### REQUIREMENT:
Give the number of lines in the records below that include the word "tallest", and add nothing to it.

### DATA FOR THIS TASK:

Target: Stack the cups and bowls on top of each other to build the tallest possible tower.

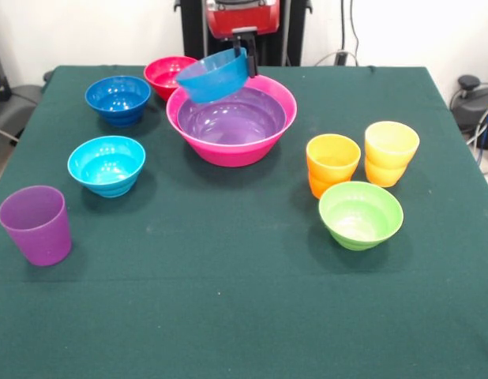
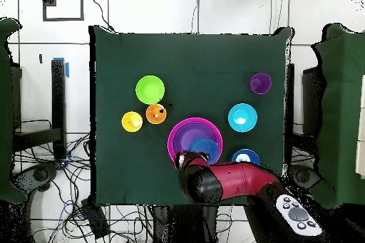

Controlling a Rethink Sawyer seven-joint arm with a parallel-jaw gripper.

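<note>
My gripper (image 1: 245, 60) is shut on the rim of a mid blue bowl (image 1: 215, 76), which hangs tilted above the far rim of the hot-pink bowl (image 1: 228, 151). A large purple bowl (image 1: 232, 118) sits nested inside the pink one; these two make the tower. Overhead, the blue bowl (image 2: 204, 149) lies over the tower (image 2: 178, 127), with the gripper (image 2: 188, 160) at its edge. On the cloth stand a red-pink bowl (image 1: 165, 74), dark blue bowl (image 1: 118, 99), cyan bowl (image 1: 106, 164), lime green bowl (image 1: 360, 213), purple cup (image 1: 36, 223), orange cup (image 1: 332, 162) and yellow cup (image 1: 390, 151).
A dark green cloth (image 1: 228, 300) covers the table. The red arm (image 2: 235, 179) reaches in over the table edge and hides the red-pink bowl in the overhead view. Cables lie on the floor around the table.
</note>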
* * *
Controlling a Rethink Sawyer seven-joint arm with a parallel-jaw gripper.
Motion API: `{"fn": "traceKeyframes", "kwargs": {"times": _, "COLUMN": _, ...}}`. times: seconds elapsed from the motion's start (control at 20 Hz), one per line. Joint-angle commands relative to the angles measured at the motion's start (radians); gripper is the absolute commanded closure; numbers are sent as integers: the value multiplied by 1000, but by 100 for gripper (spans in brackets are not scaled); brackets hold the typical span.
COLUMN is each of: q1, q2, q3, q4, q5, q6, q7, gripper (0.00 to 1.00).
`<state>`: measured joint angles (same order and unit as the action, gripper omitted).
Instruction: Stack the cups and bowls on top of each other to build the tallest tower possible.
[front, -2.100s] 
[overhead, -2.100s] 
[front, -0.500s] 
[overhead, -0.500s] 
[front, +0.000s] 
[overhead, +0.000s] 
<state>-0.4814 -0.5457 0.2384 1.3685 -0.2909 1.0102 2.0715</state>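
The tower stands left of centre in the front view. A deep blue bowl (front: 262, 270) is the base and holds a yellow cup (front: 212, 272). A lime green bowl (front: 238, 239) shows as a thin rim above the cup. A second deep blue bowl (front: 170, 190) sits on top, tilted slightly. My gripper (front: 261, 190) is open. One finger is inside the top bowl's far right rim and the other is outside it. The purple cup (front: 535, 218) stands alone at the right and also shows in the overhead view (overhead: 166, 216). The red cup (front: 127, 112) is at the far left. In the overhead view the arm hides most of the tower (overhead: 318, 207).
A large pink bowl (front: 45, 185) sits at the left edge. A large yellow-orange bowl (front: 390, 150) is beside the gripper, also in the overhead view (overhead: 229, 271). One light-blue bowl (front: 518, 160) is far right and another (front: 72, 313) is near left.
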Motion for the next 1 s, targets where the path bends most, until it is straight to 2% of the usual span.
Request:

### ANSWER SECTION:
2